He’s a very picky eater and he doesn’t like eggs, bananas or milk. He often says he’s not hungry after practice…what can I do?

The Answer:

Hello again and welcome back to the Stay Fueled Podcast! My name is Dr. Joshua Eldridge and I am the founder of Stay Fueled. And today we have another parent question, and this one comes from Katie. And Katie says, “My son is a very picky eater. He doesn’t like eggs, bananas or milk. He often says he’s not hungry after practice.”

Hey! Thank, Katie, for your question. And yeah, we hear this a lot, picky eaters. That’s a tough one. Your athletes have to get the calories and the nutrients that they need to perform in athletics. Especially difficult ones like football, gymnastics, hockey, track. Those are high intensity, high demand sports that if our athletes don’t have the proper nutrients, they’re going to injure themselves, and we don’t want to see that happen.

So here’s the deal. In my house – I don’t know how many of you guys are going to like this philosophy or not – but in my house, if my daughter comes home and it’s gymnastics day and she hasn’t eaten her food throughout the day or let’s say she doesn’t want to eat her pre-workout snack, what I tell her is, “Hey, Breezy, you don’t have to eat your snack. You know what? That’s completely up to you. But if you don’t eat your pre-workout snack, you’re not going to gymnastics.” And I just lay it down for her that way because at some point as a parent, you’re going to have to make the hard choice, “Do I just kind of skimp on their food, on their nutrition and send them to practice anyway, or do I take an active stand to making sure they get what they need?”

So there’s going to be some of that there and that’s kind of having to play hardball with your young athlete. But as the adult, you’ve got to take that stand and know that nutrition is the most important thing for your young athlete because it’s not just about the sport that they’re going to play. It’s also about school and them developing properly because many of us are putting demands on our young athletes and we don’t even understand the consequences of overtraining and them not recovering properly.
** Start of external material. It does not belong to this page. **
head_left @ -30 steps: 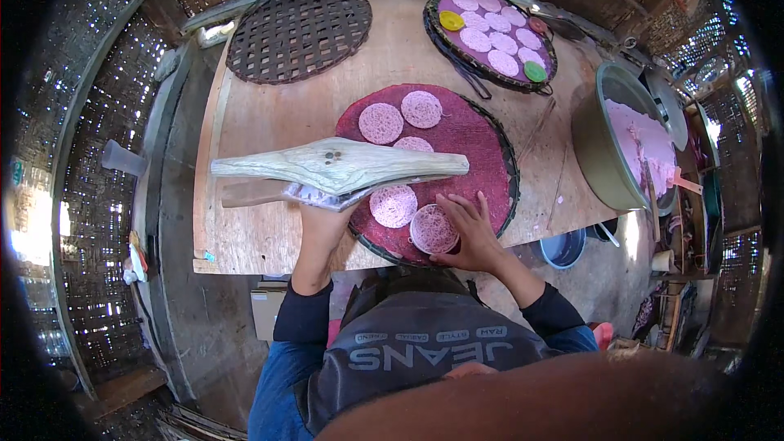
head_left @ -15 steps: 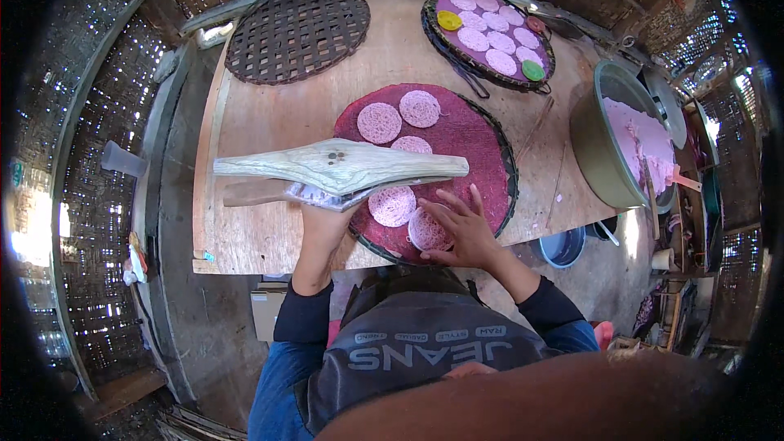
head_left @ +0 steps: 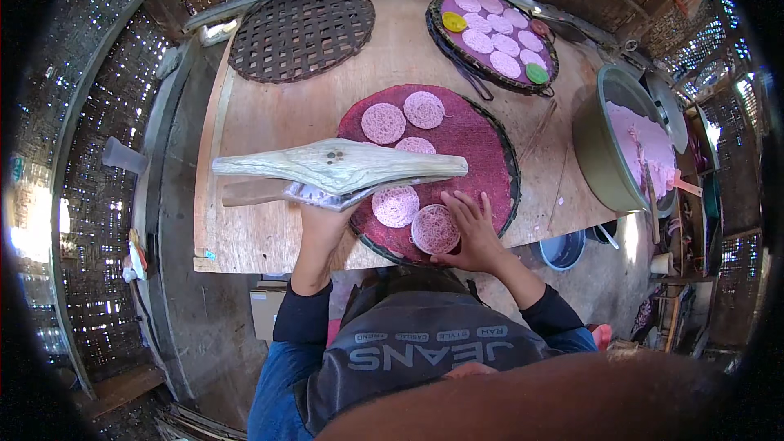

There can be effects that last many, many years if we don’t make sure that they get the proper nutrition. So there’s that.

The next thing is – so we’re going to kind of go back and talk about nutrition now instead of parenting – but try introducing him to new foods, but be patient. It takes around 20 times just trying something before people adapt to food. And that’s just being able to take it in and not even like it yet, but just be kind of accepting of it.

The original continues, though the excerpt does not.